Sir Steve Webb, a former pensions minister and a partner at the pensions consultancy LCP, told the Times there was a danger that private employers will offer less generous pension packages in the future.

He added: “There is also the risk of unintended consequences; that this could hit salary sacrifice schemes and ultimately affect the take-home pay of workers who currently benefit from such schemes.”

Chancellor Rachel Reeves will deliver her Budget on October 30 after tensions with Cabinet colleagues over her plans.

Ms Reeves said she is “sympathetic towards the mess” her Cabinet colleagues have “inherited” and insisted it was “perfectly reasonable” that ministers “set out their case”.

“I’m very sympathetic towards the mess that my colleagues have inherited,” she told Radio 5Live.

“I understand those challenges, but also my colleagues understand the challenges that we face as a government in making sure that the sums add up.

“It is perfectly reasonable that Cabinet colleagues set out their case, both to me as Chancellor and to the Prime Minister, about the scale of the challenges that they find in their departments.
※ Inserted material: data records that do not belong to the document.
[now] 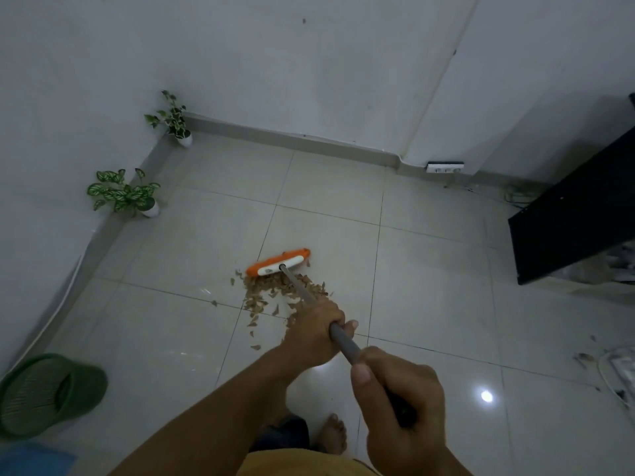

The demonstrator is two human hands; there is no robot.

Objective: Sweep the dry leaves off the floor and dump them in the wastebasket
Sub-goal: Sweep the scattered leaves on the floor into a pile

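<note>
**Broom on the leaf pile**

At far left I see the green wastebasket (44, 393) lying on its side by the wall, with two plants (125, 194) along the skirting above it. Mid-floor, my left hand (314, 329) is wrapped around the broom (280, 265) handle. The orange head rests at the far edge of the leaves (271, 298). My right hand (398, 403) clamps the handle's upper end. A black cabinet (570, 218) stands at right.

Broom head (279, 263) behind leaf pile (275, 297); wastebasket (51, 393) far left by wall; 2 plants (125, 194) in corner.
</note>
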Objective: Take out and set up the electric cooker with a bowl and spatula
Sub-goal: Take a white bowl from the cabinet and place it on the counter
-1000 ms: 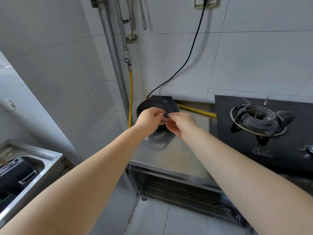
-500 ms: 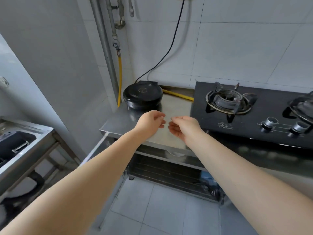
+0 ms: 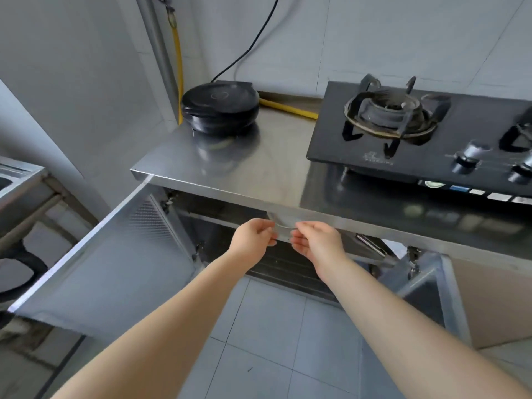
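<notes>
With the electric cooker [image 3: 220, 109] already on the counter at upper centre-left, I hold my left hand [image 3: 252, 237] and right hand [image 3: 316, 240] at mid-frame, each pinching the rim of a clear bowl [image 3: 283, 227] that I judge light, slippery and breakable.

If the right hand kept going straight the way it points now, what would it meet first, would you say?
Probably the pale bowl just under the counter edge: the right hand points forward-left at it, fingertips at or near its rim. Whether they touch is unclear.
</notes>
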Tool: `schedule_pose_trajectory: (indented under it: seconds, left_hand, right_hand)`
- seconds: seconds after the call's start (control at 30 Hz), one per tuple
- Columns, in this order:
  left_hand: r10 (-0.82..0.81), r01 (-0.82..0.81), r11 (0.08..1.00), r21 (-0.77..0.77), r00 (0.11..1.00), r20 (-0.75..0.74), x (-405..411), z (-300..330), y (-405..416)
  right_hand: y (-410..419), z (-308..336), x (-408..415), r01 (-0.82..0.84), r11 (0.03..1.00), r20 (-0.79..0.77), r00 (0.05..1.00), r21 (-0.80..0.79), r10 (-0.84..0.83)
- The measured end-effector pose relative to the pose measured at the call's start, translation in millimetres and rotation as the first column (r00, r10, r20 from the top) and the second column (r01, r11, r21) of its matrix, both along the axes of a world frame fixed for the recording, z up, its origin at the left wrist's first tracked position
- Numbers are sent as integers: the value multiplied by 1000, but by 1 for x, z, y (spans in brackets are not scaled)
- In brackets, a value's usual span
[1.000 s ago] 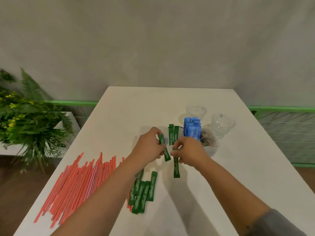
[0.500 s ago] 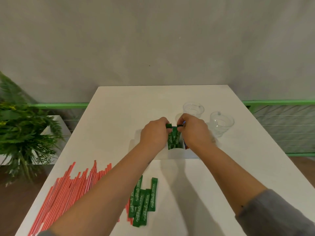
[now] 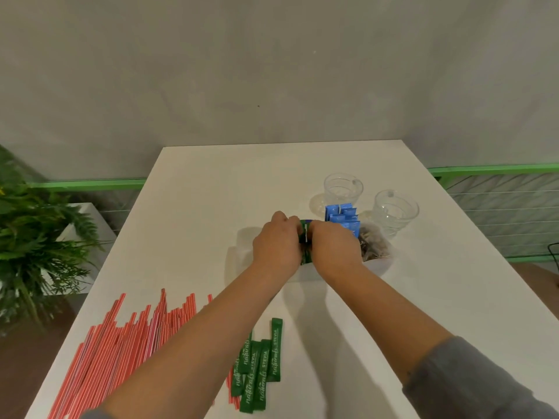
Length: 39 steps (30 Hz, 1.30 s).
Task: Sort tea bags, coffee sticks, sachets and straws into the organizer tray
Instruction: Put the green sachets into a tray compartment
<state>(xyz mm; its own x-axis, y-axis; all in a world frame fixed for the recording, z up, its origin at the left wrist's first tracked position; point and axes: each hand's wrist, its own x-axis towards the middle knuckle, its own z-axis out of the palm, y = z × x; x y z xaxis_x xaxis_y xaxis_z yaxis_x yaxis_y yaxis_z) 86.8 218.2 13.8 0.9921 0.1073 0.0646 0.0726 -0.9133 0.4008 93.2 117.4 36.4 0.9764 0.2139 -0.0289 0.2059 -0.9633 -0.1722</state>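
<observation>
Partly sorted: blue sachets (image 3: 343,217) upright in organizer tray (image 3: 379,264), left hand (image 3: 276,244) and right hand (image 3: 334,247) pinching green sticks (image 3: 305,240) there; loose green sticks (image 3: 260,367) and straws (image 3: 121,352) outstanding on table (image 3: 227,182).

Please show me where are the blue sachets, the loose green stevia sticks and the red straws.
blue sachets (image 3: 343,217): head view, on the upright packets' upper faces.
loose green stevia sticks (image 3: 261,368): head view, middle of the pile on the table.
red straws (image 3: 121,352): head view, middle of the spread.
</observation>
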Motion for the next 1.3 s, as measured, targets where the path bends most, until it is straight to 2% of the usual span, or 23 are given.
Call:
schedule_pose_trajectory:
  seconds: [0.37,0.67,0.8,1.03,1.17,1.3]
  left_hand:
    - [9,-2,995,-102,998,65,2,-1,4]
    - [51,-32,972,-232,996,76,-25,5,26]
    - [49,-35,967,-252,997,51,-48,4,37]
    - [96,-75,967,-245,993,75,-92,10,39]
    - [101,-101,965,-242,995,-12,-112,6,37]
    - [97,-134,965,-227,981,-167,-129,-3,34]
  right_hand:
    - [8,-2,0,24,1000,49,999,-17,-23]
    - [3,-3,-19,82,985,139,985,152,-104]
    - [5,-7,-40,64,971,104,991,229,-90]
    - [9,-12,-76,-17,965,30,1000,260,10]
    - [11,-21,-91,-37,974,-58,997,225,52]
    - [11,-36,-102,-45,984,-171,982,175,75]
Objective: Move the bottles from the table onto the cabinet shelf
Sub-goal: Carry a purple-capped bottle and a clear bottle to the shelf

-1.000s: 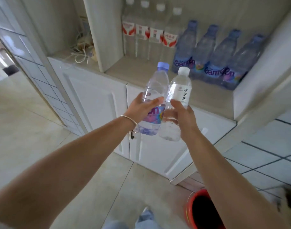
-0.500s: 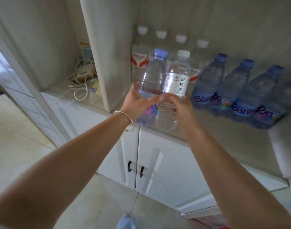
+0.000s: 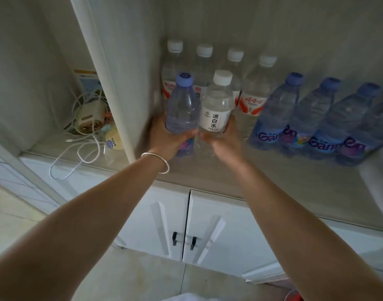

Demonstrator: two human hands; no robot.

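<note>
Left hand (image 3: 166, 137) grips clear blue-capped plastic bottle (image 3: 181, 109); right hand (image 3: 224, 139) grips clear white-capped labelled bottle (image 3: 217, 109). Both upright, touching, at the beige cabinet shelf (image 3: 273, 183) front-left, directly before the white-capped back row (image 3: 254, 94). Straight down seats them.

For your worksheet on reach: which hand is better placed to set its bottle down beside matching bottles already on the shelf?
Probably the right hand: its white-capped bottle is just in front of the white-capped row. The left hand's blue-capped bottle sits far from the blue-capped row.
</note>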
It’s been a really constructive process.”

Ms Reeves said “you can’t just sort of pretend that the sort of fiscal position that we’ve inherited is all fine and there won’t be any pain in fixing it.”

She insisted the government had been “really clear” that there would be “difficult decisions” to come on welfare and taxation, adding: “I’m not going to say that all of those problems can just be magicked away.”

Labour promised in its manifesto that there would not be tax rises on VAT, income tax and national insurance, as part of a promise that it would “not increase taxes on working people”.

Ms Reeves said that the Government would not increase the “main taxes” that working people pay.

She said: “We said that because working people had already paid the burden under the last government, we wouldn’t increase the taxes, the main taxes that working people pay, so income tax – all rates – national insurance and VAT.

“So those taxes that working people pay, we’re not increasing those taxes in the Budget.”

Economic growth for this year has been upgraded but Government borrowing is also higher than predicted.

Stuart Machin, chief executive officer of Marks & Spencer, raised concerns about Ms Reeves’ Budget plans.

He said claims that raising taxes are “difficult decisions” are wrong.

“Raising taxes is a short-term, easy fix,” he said. “The much harder decisions are around fundamentally re-engineering the British economy, tackling the issues that have held us back for decades.”